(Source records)

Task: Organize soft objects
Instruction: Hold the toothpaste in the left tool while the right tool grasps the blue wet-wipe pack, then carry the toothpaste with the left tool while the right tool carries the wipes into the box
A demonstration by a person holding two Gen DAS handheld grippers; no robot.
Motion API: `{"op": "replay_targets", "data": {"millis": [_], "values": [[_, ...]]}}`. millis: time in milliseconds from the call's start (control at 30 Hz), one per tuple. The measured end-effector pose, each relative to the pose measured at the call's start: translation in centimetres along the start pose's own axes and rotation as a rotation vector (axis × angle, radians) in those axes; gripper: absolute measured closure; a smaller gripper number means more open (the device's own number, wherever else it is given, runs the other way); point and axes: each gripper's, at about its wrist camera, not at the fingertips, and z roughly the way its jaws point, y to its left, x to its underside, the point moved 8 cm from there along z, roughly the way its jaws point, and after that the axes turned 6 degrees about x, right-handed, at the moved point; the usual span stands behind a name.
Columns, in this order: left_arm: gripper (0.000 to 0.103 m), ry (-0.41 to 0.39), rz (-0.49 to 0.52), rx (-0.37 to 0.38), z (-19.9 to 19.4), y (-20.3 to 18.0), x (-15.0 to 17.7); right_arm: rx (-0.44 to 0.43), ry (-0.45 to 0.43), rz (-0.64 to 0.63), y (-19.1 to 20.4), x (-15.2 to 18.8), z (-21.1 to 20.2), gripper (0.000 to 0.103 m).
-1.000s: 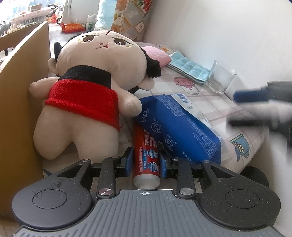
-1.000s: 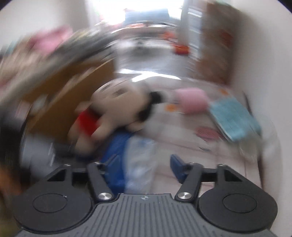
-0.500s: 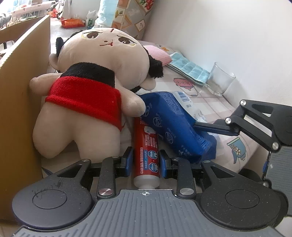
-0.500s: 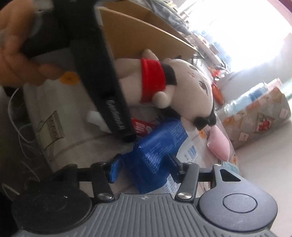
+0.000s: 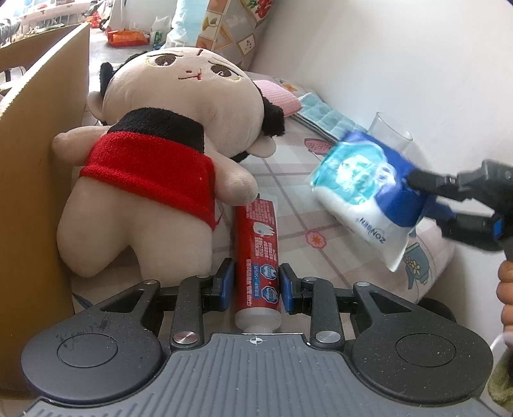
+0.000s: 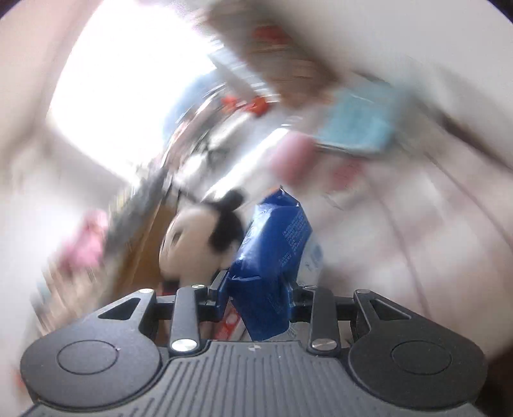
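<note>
A big plush doll (image 5: 166, 154) in a red and black top lies on the patterned bed sheet, leaning against a cardboard box (image 5: 32, 192). Beside it lies a red toothpaste tube (image 5: 256, 243); my left gripper (image 5: 256, 282) is shut on its lower end. At the right my right gripper (image 5: 423, 199) holds a blue and white tissue pack (image 5: 362, 186) in the air above the sheet. The right wrist view is blurred, but the blue pack (image 6: 272, 256) sits between the pads of the right gripper (image 6: 256, 295), whose jaws are closing on it. The doll's head (image 6: 198, 243) shows behind.
A clear glass (image 5: 389, 131) stands by the white wall behind the lifted pack. A pink cushion (image 5: 279, 96) and a light-blue quilted pad (image 5: 323, 115) lie further back. A patterned pillow (image 5: 231, 25) leans at the far end. A hand (image 5: 505, 288) shows at the right edge.
The right gripper came in from the right, closed on the blue pack beside the tube and lifted it up and to the right. The left gripper stayed on the tube.
</note>
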Motion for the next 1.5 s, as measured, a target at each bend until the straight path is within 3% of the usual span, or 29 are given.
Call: {"op": "replay_targets", "data": {"millis": [100,200,300,433,500,700,900,1033,1100,1267,1300,1367,1500], "values": [[0.074,-0.001,0.003,-0.001,0.0,0.0,0.0,0.115,-0.035,0.032,-2.3,-0.2,-1.6,0.062],[0.074,-0.001,0.009,-0.004,0.0,-0.1,0.0,0.276,-0.075,-0.074,-2.5,-0.4,-3.6,0.043],[0.074,0.002,0.018,-0.012,0.1,-0.3,0.0,0.376,-0.122,-0.201,-1.2,-1.0,-5.0,0.033],[0.074,0.011,0.011,-0.03,0.3,-0.7,-0.2,0.437,-0.109,-0.356,1.1,-1.5,-4.2,0.008],[0.074,0.016,0.003,-0.039,0.3,-0.9,-0.2,0.447,-0.073,-0.394,1.7,-1.9,-2.1,0.004],[0.068,0.036,-0.024,-0.017,0.3,-1.8,-0.1,0.502,0.058,-0.536,2.3,-2.0,4.1,0.004],[0.06,0.062,0.003,-0.039,1.4,-2.7,-0.5,0.553,0.112,-0.616,1.8,-1.3,6.9,0.0],[0.063,0.064,0.042,-0.09,2.2,-3.2,-0.9,0.583,0.123,-0.66,1.6,-1.3,7.7,0.0],[0.073,0.062,0.057,-0.114,2.2,-3.3,-0.8,0.599,0.14,-0.668,1.2,-1.5,8.2,0.0],[0.074,0.057,0.081,-0.137,2.2,-3.2,-0.9,0.574,0.204,-0.594,-0.6,-2.2,9.5,0.001],[0.075,0.053,0.076,-0.136,2.2,-3.1,-0.9,0.566,0.192,-0.596,-0.6,-2.2,9.4,0.004],[0.075,0.04,0.063,-0.129,2.1,-3.0,-1.0,0.548,0.168,-0.616,-0.2,-2.0,9.0,0.022],[0.075,0.034,0.021,-0.083,1.7,-2.5,-0.9,0.496,0.132,-0.519,-0.1,-2.4,7.6,0.025]]}}
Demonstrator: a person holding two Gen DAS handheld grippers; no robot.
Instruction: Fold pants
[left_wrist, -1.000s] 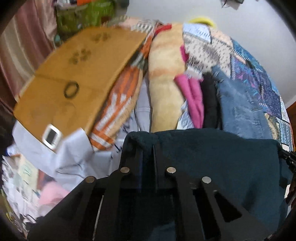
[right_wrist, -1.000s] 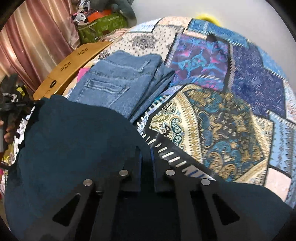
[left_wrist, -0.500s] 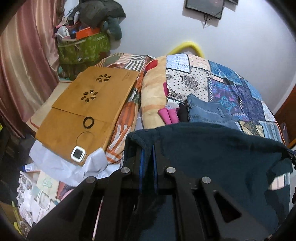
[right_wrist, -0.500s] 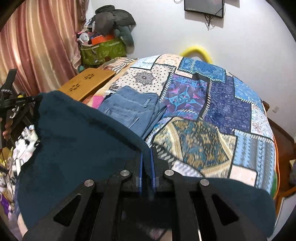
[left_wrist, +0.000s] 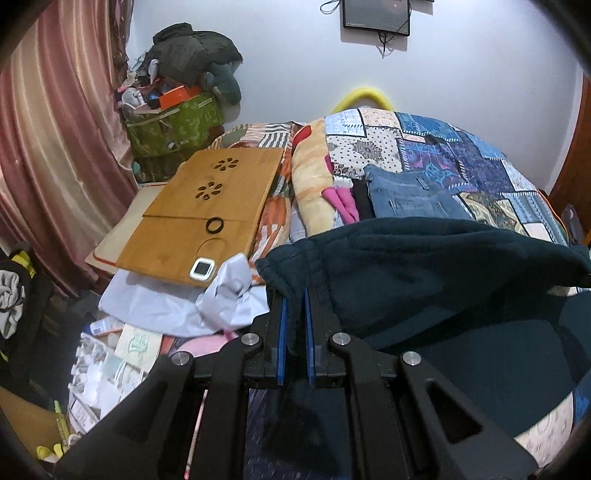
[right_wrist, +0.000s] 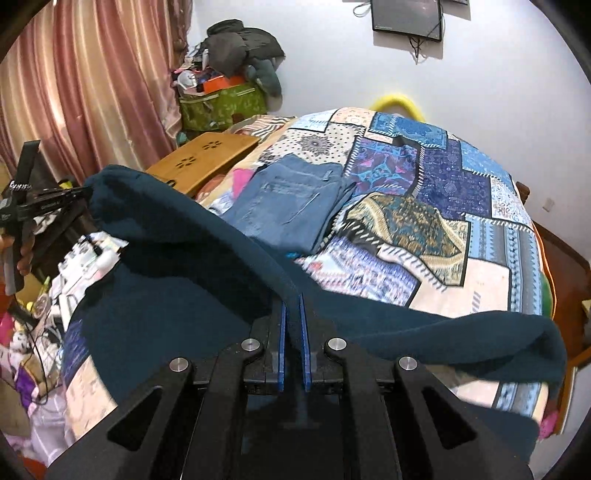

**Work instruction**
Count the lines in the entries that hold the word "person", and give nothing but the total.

**Solution to this task**
2